> _Work item_: Consider the listing below. Extract exactly the lines from the line containing "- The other" to the line containing "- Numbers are", both included.

> _Provided data_:
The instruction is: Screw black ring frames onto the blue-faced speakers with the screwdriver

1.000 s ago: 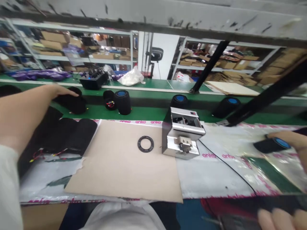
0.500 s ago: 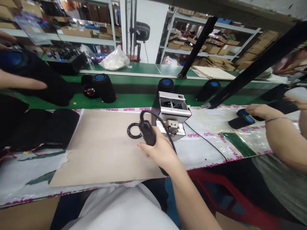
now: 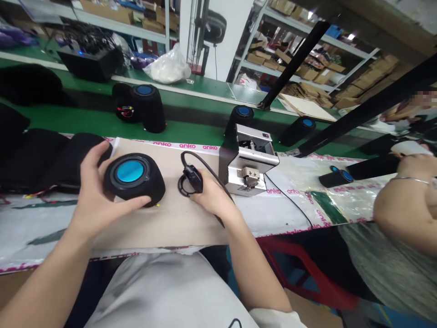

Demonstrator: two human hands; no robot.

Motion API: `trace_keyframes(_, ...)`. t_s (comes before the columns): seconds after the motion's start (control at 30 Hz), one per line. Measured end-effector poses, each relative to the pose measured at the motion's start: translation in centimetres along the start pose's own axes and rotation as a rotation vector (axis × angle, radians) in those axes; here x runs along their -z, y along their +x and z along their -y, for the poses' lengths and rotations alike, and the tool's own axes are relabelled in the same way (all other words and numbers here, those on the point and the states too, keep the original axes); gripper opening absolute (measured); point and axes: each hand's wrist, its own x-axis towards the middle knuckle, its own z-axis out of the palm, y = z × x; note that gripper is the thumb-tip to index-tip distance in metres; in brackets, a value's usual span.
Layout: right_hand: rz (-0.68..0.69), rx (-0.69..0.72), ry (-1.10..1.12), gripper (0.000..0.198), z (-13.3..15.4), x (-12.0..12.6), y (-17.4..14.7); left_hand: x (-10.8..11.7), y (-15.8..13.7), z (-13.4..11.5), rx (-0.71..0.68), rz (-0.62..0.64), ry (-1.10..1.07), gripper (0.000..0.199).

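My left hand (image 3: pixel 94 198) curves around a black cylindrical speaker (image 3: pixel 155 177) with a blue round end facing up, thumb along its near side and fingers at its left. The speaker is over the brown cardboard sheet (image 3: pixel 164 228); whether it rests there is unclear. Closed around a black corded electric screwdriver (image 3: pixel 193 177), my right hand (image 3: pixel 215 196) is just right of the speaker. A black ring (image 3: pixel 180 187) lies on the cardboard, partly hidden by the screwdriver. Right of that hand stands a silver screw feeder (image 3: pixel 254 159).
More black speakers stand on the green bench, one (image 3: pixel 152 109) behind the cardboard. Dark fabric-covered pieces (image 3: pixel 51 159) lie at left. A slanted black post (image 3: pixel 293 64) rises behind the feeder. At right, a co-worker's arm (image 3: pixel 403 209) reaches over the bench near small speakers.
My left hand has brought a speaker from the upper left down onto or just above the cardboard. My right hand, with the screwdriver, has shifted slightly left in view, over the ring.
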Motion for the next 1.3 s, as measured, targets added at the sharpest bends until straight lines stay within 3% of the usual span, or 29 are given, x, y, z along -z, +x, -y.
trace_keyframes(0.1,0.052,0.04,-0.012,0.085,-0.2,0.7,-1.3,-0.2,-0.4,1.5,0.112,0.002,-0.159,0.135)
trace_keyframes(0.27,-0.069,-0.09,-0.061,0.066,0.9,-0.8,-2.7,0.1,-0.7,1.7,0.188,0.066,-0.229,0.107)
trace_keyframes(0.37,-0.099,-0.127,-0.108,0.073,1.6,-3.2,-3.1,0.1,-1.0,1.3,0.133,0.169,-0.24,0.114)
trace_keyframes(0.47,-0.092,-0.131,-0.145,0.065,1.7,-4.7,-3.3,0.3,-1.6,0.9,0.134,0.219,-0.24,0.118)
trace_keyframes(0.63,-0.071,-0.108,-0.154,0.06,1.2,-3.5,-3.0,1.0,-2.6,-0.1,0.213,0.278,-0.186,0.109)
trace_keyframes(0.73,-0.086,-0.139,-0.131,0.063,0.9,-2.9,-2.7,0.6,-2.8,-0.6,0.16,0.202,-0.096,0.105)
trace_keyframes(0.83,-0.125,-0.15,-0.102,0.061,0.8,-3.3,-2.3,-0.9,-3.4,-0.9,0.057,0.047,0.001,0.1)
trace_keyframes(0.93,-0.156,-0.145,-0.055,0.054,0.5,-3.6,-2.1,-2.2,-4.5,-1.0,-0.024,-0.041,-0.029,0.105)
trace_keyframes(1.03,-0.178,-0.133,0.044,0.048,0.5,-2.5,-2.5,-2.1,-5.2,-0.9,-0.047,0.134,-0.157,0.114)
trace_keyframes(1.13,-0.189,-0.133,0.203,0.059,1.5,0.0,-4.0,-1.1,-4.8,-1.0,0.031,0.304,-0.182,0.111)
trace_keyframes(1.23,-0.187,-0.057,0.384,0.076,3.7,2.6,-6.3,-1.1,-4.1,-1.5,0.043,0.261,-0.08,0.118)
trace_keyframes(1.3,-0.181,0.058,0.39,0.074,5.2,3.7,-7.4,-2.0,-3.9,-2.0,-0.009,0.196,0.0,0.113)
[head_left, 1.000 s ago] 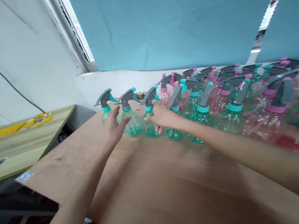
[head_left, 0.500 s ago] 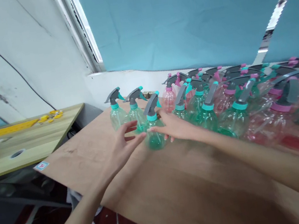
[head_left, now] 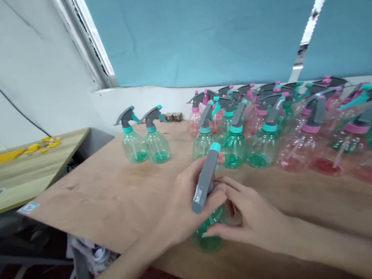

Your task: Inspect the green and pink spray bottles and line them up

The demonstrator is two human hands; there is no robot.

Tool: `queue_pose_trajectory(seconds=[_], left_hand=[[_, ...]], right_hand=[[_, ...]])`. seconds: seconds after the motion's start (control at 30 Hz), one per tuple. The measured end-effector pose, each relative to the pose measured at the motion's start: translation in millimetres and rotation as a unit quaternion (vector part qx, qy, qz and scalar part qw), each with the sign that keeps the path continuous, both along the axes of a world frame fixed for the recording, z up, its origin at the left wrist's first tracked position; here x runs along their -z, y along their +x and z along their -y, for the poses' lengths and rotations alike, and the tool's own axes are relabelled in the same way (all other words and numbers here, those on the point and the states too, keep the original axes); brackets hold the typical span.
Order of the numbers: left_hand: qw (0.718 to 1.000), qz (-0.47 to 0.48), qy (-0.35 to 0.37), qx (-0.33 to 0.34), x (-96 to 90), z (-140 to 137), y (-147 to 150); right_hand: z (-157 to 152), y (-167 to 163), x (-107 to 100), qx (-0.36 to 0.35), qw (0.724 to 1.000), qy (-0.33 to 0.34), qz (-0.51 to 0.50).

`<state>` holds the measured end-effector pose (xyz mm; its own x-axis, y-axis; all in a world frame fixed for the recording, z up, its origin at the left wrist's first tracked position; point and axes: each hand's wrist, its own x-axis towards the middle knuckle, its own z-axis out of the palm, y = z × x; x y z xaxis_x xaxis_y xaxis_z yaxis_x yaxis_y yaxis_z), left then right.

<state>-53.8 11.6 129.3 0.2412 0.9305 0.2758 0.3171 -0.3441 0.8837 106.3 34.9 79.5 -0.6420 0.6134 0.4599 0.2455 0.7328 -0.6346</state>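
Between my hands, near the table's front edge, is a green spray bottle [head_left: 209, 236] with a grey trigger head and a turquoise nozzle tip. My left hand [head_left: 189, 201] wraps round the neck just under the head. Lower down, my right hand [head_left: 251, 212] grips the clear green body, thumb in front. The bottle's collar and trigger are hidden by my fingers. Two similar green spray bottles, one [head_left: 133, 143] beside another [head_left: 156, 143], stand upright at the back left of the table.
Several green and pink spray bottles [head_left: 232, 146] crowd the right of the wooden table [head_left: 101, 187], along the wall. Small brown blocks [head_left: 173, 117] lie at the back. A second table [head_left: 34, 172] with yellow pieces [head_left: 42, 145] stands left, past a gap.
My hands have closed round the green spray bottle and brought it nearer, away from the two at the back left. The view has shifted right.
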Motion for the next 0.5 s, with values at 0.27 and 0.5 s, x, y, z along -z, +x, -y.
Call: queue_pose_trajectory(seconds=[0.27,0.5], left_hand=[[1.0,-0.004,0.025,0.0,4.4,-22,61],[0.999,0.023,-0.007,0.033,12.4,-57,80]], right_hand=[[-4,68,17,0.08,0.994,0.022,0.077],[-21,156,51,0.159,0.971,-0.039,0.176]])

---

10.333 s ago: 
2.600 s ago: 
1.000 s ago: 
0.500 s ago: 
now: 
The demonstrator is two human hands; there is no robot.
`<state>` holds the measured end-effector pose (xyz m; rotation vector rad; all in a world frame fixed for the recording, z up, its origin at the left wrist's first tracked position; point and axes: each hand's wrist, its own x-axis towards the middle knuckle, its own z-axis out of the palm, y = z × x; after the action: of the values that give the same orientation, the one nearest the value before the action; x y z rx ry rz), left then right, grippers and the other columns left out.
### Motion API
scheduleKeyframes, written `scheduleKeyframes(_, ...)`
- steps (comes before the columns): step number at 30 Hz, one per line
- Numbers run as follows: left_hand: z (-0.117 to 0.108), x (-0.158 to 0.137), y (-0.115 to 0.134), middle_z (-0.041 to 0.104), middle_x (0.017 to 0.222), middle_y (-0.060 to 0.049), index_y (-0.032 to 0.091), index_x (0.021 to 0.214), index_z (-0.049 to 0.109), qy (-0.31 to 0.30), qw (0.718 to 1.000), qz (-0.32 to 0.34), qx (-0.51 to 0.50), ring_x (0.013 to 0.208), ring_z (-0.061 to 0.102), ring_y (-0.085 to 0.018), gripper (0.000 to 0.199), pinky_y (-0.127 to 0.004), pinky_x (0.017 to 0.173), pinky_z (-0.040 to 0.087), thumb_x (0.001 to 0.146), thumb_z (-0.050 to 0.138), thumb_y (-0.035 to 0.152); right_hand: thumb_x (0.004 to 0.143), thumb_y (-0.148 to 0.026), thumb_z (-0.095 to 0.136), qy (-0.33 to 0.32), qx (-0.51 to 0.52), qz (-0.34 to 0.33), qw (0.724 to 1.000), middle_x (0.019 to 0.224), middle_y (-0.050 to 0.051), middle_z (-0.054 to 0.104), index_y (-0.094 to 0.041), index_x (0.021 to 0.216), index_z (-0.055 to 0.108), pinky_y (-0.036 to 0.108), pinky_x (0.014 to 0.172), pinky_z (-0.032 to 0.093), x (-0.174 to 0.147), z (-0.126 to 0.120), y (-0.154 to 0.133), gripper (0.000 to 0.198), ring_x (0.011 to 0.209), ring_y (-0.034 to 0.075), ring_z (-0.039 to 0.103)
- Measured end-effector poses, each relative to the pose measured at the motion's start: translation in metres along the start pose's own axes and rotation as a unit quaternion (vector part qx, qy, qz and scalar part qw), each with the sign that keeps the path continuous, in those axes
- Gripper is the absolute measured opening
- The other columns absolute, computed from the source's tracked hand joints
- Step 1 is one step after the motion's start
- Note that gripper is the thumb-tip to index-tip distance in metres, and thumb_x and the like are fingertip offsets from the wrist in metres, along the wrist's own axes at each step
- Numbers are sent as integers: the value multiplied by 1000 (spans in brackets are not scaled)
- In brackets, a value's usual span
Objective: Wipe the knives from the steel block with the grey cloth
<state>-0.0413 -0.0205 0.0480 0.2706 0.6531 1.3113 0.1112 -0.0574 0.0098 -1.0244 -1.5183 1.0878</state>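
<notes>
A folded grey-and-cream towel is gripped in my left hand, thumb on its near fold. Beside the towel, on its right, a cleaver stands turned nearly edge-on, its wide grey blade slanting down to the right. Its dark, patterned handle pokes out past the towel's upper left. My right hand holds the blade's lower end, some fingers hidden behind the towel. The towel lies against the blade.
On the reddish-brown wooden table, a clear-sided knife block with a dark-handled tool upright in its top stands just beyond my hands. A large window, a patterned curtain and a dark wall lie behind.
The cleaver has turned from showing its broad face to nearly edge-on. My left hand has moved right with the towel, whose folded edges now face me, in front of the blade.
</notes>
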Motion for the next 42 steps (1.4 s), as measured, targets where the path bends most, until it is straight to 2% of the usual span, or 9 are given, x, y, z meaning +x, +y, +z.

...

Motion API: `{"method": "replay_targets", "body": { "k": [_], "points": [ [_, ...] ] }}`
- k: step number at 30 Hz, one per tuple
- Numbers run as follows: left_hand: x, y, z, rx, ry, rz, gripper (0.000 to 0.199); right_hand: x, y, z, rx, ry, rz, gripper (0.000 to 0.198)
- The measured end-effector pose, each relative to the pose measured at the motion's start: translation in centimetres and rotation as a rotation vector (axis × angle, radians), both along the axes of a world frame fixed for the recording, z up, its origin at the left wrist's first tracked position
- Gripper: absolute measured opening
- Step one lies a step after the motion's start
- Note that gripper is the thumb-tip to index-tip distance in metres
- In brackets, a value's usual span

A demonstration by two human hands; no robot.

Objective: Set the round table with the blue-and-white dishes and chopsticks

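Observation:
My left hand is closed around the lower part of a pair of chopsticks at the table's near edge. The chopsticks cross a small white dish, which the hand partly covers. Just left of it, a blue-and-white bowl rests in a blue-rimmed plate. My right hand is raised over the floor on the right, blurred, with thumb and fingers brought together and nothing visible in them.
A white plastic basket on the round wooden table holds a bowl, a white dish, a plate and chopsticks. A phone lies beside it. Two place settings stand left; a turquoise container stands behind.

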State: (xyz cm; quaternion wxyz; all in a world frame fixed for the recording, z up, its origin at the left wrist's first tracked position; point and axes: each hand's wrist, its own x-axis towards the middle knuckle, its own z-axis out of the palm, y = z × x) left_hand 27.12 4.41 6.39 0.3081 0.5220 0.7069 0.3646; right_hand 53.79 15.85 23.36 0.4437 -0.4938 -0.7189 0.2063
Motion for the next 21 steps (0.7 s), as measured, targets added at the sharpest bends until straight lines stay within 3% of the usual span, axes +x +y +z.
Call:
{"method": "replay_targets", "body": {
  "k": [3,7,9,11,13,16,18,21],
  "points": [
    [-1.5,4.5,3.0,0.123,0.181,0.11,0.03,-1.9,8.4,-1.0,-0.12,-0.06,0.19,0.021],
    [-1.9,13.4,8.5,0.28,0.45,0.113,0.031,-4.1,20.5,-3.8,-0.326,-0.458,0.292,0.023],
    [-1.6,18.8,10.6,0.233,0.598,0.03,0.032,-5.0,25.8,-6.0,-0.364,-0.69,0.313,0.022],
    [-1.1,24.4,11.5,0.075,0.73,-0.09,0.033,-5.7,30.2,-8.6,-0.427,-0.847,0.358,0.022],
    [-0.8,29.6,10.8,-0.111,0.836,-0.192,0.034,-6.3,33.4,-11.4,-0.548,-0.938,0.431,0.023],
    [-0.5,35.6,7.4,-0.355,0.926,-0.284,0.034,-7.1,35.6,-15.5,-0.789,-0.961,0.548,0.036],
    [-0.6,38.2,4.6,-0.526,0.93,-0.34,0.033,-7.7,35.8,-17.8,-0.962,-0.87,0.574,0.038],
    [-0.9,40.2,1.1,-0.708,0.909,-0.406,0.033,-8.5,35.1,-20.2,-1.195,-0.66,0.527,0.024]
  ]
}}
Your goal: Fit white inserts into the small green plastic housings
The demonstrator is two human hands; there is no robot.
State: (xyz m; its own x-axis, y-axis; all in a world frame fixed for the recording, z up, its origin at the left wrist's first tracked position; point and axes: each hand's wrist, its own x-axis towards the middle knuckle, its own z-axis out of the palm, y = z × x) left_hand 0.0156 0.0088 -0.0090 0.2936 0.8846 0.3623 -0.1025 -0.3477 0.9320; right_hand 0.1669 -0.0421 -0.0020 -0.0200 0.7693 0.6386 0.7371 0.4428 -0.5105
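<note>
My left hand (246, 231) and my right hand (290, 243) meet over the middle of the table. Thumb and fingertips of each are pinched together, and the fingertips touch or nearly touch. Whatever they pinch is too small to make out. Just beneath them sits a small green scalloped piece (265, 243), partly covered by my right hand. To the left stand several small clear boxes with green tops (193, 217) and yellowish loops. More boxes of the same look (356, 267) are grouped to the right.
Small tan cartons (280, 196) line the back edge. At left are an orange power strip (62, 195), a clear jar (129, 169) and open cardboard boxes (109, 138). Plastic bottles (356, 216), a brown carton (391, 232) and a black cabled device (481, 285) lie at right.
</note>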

> _Task solution_:
- The other columns absolute, computed from the source's tracked hand joints
- Step 1 is one step after the motion's start
- Note that gripper is the thumb-tip to index-tip distance in metres, and thumb_x and the like are fingertip offsets from the wrist in metres, along the wrist's own axes at each step
- Numbers are sent as integers: the value multiplied by 1000 (spans in brackets are not scaled)

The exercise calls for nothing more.